Un exemple permet d'éclairer la notion de valeur ajoutée. Au XIXe siècle, l'engraissement des veaux conçus pour la boucherie se faisait dans un champ, directement aux mamelles de la vache, avec une présence humaine limitée. Les achats extérieurs étant presque nul, la valeur ajoutée par l'activité était presque égale au prix de vente des animaux, le chiffre d'affaires.

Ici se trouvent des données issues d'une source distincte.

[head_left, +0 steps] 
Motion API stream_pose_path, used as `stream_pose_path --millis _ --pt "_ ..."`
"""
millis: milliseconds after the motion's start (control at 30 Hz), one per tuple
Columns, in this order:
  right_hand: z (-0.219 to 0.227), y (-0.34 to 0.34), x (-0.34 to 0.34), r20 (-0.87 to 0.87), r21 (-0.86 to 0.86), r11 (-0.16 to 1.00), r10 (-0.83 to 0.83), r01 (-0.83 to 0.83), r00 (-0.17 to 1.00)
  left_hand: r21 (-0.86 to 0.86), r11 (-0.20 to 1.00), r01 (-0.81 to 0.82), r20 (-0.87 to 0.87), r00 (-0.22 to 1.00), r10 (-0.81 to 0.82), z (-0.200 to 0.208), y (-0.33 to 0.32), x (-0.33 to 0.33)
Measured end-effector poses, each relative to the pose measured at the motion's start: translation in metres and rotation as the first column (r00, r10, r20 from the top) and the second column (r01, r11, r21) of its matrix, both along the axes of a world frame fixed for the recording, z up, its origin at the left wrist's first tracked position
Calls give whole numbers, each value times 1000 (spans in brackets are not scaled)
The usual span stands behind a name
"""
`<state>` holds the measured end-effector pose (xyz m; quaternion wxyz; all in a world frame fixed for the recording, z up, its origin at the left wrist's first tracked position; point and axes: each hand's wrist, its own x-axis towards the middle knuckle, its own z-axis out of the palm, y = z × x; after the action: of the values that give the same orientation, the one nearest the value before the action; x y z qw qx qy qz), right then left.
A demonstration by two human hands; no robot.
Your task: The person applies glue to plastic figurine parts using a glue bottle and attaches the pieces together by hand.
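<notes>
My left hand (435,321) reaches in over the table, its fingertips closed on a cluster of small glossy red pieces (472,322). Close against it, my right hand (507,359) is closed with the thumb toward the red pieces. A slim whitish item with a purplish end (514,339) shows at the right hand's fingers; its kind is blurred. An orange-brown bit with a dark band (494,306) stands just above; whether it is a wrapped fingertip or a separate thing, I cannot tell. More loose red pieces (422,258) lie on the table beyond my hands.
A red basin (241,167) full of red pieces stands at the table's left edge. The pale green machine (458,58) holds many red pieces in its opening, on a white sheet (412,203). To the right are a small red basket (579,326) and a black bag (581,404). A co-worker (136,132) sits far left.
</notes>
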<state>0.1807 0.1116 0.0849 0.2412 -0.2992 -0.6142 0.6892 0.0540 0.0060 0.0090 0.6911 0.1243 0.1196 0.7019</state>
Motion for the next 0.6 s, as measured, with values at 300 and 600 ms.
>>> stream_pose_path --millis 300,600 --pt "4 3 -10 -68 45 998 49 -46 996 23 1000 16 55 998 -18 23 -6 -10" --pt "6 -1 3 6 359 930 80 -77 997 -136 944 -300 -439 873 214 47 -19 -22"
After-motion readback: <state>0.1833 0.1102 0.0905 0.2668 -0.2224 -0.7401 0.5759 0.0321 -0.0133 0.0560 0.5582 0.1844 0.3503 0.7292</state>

Au XXIe siècle, au lieu de laisser la vache donner son lait au veau, l'éleveur a transformé son pré en champs qu'il cultive et moissonne et dont il vend la production, il traie la vache et vend le lait, et il achète des aliments pour la vache et le veau (aliments qui ont été fabriqué à partir des produits du champs et du lait vendus)  ; l'activité se déroule désormais dans un bâtiment avec des machines qui génèrent des frais supplémentaires. Son chiffre d'affaires a particulièrement fortement augmenté, mais ses achats extérieurs et autres frais sont aussi nettement plus importants. La valeur ajoutée de l'éleveur est devenue particulièrement différente de son chiffre d'affaires ; elle aussi a augmenté (c'est ce qui justifie économiquement le passage du premier dispositif au second), mais dans des proportions nettement plus faible. Globalement, une fois reconnu l'ensemble des agents économiques qui sont intervenus (nettement plus nombreux : bâtiments, machines, commerciaux achetant et vendant les produits intermédiaires --lait, cultures, aliments --, etc. ), la valeur ajoutée reste presque égale à la valeur des animaux (en supposant que la totalité des gains sur le lait et produits des cultures passe en aliments), le gain comparé au précédent dispositif résultant du nombre (et du poids, par conséquent de la valeur) de veaux produits (plus élevé que dans le dispositif précédent).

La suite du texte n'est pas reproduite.